The 2nd transaction then allows traders to split each of these 2 larger sets into 2 smaller ones and place the shock in a set of 4 possibilities:

(6)   \begin{align*} S(2) =  \begin{cases} \{ \emptyset, 4, 8, 12 \} &\text{if } \Delta \mathbf{p} = \begin{bmatrix} 0 & 0 \end{bmatrix}^{\top} \\ \{ 1, 5, 9, 13 \} &\text{if } \Delta \mathbf{p} = \begin{bmatrix} \beta & 0 \end{bmatrix}^{\top} \\ \{ 2, 6, 10, 14 \} &\text{if } \Delta \mathbf{p} = \begin{bmatrix} 0 & \beta \end{bmatrix}^{\top}  \\ \{ 3, 7, 11, 15 \} &\text{if } \Delta \mathbf{p} = \begin{bmatrix} \beta & \beta \end{bmatrix}^{\top}  \end{cases} \end{align*}

With the 3rd transaction, traders can tell that the actual shock is either of 2 possibilities:

(7)   \begin{align*} S(3) =  \begin{cases} \{ \emptyset, 8 \} &\text{if } \Delta \mathbf{p} = \begin{bmatrix} 0 & 0 & 0 \end{bmatrix}^{\top} \\ \{ 1, 9 \} &\text{if }         \Delta \mathbf{p} = \begin{bmatrix} \beta & 0 & 0\end{bmatrix}^{\top} \\ \{ 2, 10 \} &\text{if }         \Delta \mathbf{p} = \begin{bmatrix} 0 & \beta & 0 \end{bmatrix}^{\top}  \\ \{ 3, 11 \} &\text{if }         \Delta \mathbf{p} = \begin{bmatrix} \beta & \beta & 0 \end{bmatrix}^{\top}  \\ \{ 4, 12 \} &\text{if }         \Delta \mathbf{p} = \begin{bmatrix} 0 & 0 & \beta \end{bmatrix}^{\top} \\ \{ 5, 13 \} &\text{if }         \Delta \mathbf{p} = \begin{bmatrix} \beta & 0 & \beta \end{bmatrix}^{\top} \\ \{ 6, 14 \} &\text{if }         \Delta \mathbf{p} = \begin{bmatrix} 0 & \beta & \beta \end{bmatrix}^{\top}  \\ \{ 7, 15 \} &\text{if }         \Delta \mathbf{p} = \begin{bmatrix} \beta & \beta & \beta \end{bmatrix}^{\top}  \end{cases} \end{align*}

The N_R = 4th observation then closes the case against the offending attribute.

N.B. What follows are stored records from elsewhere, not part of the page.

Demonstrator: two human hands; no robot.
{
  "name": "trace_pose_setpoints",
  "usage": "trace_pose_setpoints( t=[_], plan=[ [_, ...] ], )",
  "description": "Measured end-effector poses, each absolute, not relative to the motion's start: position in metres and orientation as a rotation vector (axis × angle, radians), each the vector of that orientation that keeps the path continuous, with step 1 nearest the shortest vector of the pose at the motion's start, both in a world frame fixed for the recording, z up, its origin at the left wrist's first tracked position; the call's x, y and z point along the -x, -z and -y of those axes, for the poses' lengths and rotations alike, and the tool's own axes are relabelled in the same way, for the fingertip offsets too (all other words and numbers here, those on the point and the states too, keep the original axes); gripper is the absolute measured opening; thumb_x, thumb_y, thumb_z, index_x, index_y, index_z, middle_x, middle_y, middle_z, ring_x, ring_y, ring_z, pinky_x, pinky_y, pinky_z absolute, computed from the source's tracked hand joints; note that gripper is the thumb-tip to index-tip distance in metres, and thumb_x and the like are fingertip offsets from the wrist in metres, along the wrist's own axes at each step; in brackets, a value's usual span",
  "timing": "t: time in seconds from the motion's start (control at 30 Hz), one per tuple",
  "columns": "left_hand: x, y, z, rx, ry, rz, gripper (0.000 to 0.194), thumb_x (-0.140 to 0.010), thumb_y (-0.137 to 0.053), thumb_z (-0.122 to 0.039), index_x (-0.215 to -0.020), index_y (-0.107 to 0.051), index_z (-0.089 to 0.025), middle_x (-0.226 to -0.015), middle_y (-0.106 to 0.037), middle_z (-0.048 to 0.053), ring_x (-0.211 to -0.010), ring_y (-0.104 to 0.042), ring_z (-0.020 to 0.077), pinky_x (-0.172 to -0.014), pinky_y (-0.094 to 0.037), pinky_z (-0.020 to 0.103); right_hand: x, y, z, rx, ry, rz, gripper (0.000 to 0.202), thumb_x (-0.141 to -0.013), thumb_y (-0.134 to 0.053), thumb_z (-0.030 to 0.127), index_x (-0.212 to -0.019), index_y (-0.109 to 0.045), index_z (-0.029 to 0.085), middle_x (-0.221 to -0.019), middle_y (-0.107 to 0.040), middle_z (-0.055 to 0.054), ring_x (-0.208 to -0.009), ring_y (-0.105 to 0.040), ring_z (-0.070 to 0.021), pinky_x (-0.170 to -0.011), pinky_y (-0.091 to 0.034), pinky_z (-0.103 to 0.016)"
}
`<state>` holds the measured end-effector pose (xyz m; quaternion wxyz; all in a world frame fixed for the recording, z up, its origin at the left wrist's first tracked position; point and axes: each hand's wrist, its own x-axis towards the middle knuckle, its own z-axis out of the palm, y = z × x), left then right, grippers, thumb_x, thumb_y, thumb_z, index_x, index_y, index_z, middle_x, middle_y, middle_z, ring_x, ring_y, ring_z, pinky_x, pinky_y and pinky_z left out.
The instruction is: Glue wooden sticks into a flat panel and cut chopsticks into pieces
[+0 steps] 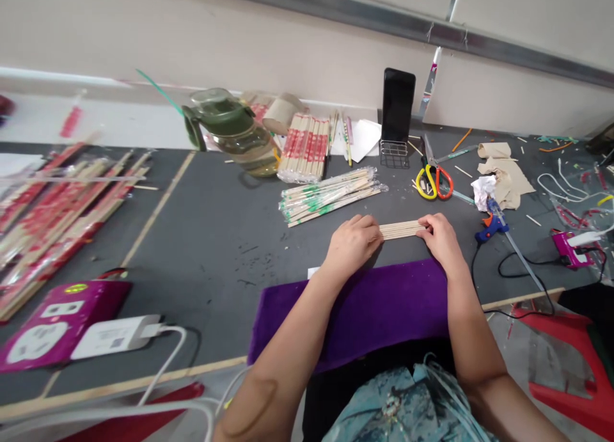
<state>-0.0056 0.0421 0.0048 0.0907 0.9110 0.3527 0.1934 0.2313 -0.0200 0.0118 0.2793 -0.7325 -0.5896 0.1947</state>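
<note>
Head view: dark grey counter (pixel 211 231), pale wall (pixel 311 52) behind. Clock centred on the held row, 12 = wall side.

Row of plain wooden sticks (pixel 401 230) at centre, flat, side by side, just past the far edge of the purple cloth (pixel 393 307) at 6. Left hand (pixel 354 244) has its grip closed on the row's left end; right hand (pixel 440 237) pinches the right end, thumb and fingers. Can't tell if the row touches the counter or sits just above it. Can't see any glue on it.

Around: green-printed wrapped chopsticks (pixel 330 196) at 10, red-printed chopstick pack (pixel 304 144) beyond them, scissors (pixel 434 168) at 1, phone (pixel 398 100) upright at 12, glue gun (pixel 492 228) at 3.

Risks, my read:
- Only the ends are held. Uneven squeeze or a twist could buckle the row or slide one stick out of line, worse if they're unbonded.
- Gun's nozzle end is right by crumpled white tissue (pixel 484 191). If hot (can't tell), scorching or sticking.
- Gun's black cord (pixel 474 269) runs near the right forearm. A wide elbow swing could snag it and drag the gun.
</note>
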Motion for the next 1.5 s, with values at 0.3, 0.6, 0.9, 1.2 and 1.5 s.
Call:
trace_pose_setpoints(
  t=[0.3,0.6,0.9,1.2,1.5],
  plan=[
    [0.006,-0.004,-0.045,-2.689,-0.562,-1.026,0.021,-0.098,-0.06,-0.029,-0.085,-0.074,-0.021,-0.099,-0.071,0.005,-0.087,-0.059,0.0217,-0.073,-0.045,0.034,-0.23,-0.011,0.017,1.959,-0.515,1.569,0.021,-0.08,-0.07,0.013,-0.099,-0.073,0.023,-0.098,-0.064,-0.004,-0.083,-0.065,-0.0188,-0.084,-0.05,-0.034],
    [0.005,-0.002,-0.049,-2.696,-0.5,-1.061,0.026,-0.099,-0.056,-0.032,-0.086,-0.076,-0.021,-0.101,-0.073,0.006,-0.089,-0.06,0.0234,-0.072,-0.045,0.035,-0.306,-0.024,0.093,2.141,0.008,1.156,0.037,-0.096,-0.049,0.048,-0.092,-0.071,0.018,-0.087,-0.074,-0.012,-0.078,-0.065,-0.0243,-0.074,-0.046,-0.033],
    [0.004,-0.005,-0.049,-2.693,-0.487,-1.046,0.029,-0.1,-0.053,-0.034,-0.084,-0.074,-0.021,-0.101,-0.072,0.006,-0.09,-0.061,0.0235,-0.076,-0.047,0.035,-0.343,-0.017,0.072,2.242,-0.278,0.637,0.043,-0.086,-0.059,0.06,-0.066,-0.065,0.022,-0.064,-0.072,-0.015,-0.087,-0.073,-0.0326,-0.073,-0.049,-0.033],
    [0.003,-0.006,-0.049,-2.693,-0.494,-1.036,0.03,-0.099,-0.052,-0.034,-0.083,-0.074,-0.02,-0.098,-0.072,0.007,-0.09,-0.061,0.0235,-0.076,-0.047,0.035,-0.344,-0.011,0.061,1.905,-0.387,0.304,0.019,-0.069,-0.069,0.039,-0.065,-0.059,0.023,-0.045,-0.054,0.004,-0.05,-0.062,-0.0192,-0.046,-0.05,-0.027],
    [0.002,-0.006,-0.048,-2.694,-0.52,-1.03,0.026,-0.098,-0.054,-0.031,-0.083,-0.073,-0.021,-0.097,-0.071,0.008,-0.089,-0.06,0.024,-0.074,-0.046,0.035,-0.337,-0.031,0.061,1.423,-0.474,0.281,0.032,-0.061,-0.069,0.031,-0.089,-0.059,0.02,-0.082,-0.074,0.002,-0.056,-0.062,-0.0085,-0.042,-0.047,-0.016]
  ],
)
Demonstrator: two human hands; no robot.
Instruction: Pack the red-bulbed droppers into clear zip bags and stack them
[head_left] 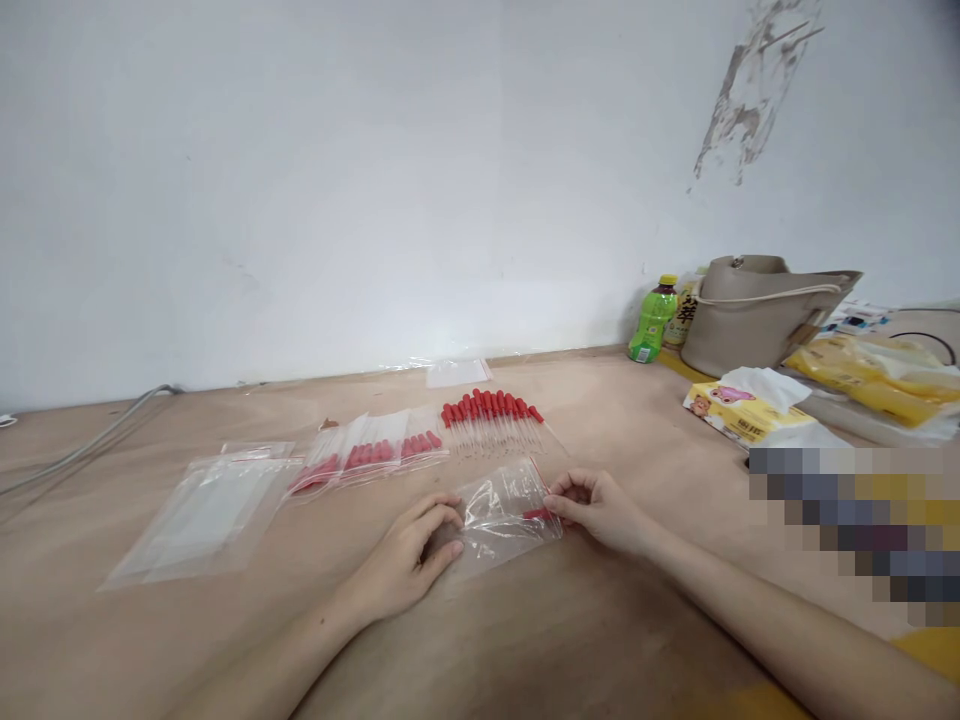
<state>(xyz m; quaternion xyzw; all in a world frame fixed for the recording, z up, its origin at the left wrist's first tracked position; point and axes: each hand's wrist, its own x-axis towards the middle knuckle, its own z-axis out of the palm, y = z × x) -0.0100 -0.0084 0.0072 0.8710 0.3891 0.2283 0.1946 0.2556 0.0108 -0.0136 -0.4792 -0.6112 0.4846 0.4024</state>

Here’s the key observation. Only the absolute difference between (N_R - N) matters when computing the size of the output of S(N). If traders have seen N = (N_R - 1) transaction, then they can tell which subset of 2 = 2^1 attributes has realized a shock. If traders have seen N = (N_R - 2) transactions, then they can tell which subset of 4 = 2^2 attributes has realized a shock. If traders have seen N = (N_R - 3) observations, then they can tell which subset of 8 = 2^3 attributes has realized a shock. Thus, after seeing any number of observations N \leq N_R, traders can place the shock in a set of size 2^{N_R - N}. i.e., a trader has the same amount of information about which attribute has realized a shock in (i) a situation where N_R = 100 and he’s seen N = 99 transactions as in (ii) a situation where N_R = 3 and he’s seen N = 2 transactions.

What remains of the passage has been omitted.